"Quand les fous sentent l’odeur du sang […], il faut recourir à des méthodes chirurgicales". Ce sont les mots prononcés par le président russe pour justifier l’intervention en Ossétie du Sud et il font la une du quotidien populaire Komsomolskaya Pravda.
"Medvedev a expliqué à Sarkozy qui avait raison", titre pour sa part le quotidien Moskovski Komsomolets, au lendemain de la signature du cessez-le-feu.
“Contraint à la victoire” analyse de son côté Kommersant. "L’agresseur est puni", selon le président russe Dmitri Medvedev, et s’il ne s’agit pour l’instant que d’un cessez-le-feu temporaire, le quotidien de référence estime que la condition pour une paix durable est l’abandon définitif par la Géorgie de tout espoir de récupérer l’Ossétie du Sud et l’Abkhazie.
"Le Kremlin avait un plan d’action depuis le début du conflit", confie un ancien conseiller du Kremlin cité par le quotidien économique Vedomosti.
Il s’agissait pour Moscou de briser le potentiel militaire géorgien, de créer les conditions d’un "changement du système politique" en Géorgie et de "définir le degré de souveraineté de l’Ossétie du Sud et de l’Abkhazie".
"La Géorgie n’avait aucune chance face à l’armée russe.
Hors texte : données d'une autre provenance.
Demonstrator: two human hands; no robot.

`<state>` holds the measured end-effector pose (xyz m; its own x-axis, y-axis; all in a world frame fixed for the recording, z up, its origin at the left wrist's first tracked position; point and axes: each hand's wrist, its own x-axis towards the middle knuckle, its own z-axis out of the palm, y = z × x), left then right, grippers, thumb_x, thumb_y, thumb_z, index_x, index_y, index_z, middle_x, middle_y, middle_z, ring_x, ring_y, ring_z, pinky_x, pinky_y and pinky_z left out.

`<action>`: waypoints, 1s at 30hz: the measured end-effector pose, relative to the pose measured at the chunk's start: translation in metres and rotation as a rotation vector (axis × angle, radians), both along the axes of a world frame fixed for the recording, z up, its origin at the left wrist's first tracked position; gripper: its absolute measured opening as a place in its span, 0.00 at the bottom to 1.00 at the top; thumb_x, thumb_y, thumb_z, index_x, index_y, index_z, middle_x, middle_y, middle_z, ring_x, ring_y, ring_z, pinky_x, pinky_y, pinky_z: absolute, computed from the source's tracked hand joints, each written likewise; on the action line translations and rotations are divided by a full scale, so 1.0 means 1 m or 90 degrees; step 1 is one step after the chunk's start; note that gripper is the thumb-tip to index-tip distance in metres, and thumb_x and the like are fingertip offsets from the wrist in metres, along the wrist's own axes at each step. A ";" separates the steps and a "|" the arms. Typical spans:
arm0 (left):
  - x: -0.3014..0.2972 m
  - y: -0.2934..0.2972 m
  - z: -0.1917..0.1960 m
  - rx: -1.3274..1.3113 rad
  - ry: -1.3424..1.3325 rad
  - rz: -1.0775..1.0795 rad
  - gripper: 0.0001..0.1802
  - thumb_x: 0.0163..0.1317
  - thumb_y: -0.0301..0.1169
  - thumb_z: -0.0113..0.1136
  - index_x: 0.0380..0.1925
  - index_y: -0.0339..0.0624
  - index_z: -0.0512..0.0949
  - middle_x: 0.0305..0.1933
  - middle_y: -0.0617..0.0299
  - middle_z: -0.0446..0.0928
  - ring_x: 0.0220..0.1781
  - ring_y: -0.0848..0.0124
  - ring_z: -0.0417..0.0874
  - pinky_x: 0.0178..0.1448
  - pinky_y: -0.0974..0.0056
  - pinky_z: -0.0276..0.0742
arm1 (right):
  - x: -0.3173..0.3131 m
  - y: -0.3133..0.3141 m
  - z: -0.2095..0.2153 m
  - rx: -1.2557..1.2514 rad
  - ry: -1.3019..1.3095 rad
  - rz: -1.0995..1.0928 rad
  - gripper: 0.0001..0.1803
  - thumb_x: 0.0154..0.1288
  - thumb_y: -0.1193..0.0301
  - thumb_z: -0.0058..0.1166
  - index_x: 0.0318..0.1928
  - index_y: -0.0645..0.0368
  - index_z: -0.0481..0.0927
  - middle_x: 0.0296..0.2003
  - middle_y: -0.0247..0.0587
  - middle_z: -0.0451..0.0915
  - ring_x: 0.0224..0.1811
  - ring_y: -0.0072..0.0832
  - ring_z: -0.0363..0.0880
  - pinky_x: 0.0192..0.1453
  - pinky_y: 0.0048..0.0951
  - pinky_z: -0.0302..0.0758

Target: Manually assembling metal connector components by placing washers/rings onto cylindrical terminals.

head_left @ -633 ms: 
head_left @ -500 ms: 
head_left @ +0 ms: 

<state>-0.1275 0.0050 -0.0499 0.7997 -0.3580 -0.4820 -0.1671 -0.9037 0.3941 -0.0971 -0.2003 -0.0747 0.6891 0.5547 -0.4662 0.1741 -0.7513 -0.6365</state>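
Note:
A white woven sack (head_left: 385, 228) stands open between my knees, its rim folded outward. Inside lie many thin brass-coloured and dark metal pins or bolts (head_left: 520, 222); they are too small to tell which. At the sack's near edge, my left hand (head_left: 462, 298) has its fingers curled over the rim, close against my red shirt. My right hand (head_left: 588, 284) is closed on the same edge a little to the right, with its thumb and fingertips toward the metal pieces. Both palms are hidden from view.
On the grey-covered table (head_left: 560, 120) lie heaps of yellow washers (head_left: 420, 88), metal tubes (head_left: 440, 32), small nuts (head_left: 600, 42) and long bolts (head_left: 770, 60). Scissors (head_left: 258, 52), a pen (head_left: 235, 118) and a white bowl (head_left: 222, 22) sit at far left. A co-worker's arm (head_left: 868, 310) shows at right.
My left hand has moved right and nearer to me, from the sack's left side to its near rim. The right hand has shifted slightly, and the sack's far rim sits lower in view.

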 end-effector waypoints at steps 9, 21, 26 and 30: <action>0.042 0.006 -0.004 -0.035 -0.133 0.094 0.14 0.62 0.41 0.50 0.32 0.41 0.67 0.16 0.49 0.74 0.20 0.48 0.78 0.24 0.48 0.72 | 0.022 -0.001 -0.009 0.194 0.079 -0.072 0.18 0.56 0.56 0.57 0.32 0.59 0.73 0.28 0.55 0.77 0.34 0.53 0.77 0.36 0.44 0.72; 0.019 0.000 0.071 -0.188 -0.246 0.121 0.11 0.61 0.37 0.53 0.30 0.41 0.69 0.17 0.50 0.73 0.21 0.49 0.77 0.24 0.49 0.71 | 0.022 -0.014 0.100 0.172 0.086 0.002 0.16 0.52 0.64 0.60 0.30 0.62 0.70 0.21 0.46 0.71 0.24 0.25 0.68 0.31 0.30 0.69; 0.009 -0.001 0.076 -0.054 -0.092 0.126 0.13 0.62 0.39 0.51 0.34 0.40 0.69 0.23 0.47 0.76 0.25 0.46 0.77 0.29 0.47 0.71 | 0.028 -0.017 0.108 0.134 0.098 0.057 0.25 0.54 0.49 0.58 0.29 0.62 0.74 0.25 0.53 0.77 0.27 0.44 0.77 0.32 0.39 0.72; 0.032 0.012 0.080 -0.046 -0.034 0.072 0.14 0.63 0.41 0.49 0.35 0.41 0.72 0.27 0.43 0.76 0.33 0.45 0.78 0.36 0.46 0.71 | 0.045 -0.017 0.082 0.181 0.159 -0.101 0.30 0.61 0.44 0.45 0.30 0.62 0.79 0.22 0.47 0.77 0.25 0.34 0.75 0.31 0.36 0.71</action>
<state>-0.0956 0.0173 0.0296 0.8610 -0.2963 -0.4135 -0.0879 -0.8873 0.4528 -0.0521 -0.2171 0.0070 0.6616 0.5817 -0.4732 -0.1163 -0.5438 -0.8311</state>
Pourquoi Mikhaïl Saakachvili s’est il jeté la tête la première contre le mur ?", s'interroge un éditorial de Rossiskaya Gazeta. Selon l’éditorialiste du quotidien officiel, même si Mikheïl Saakachvili se présente aujourd’hui comme "victime d’une agression", la réputation du président géorgien est désormais "entachée de sang". Quant à la Russie, elle ne peut pas "vaincre la Géorgie". Et si Moscou ne veut pas aujourd’hui passer pour l’agresseur, le Kremlin doit "immédiatement arrêter toute action militaire" en Géorgie.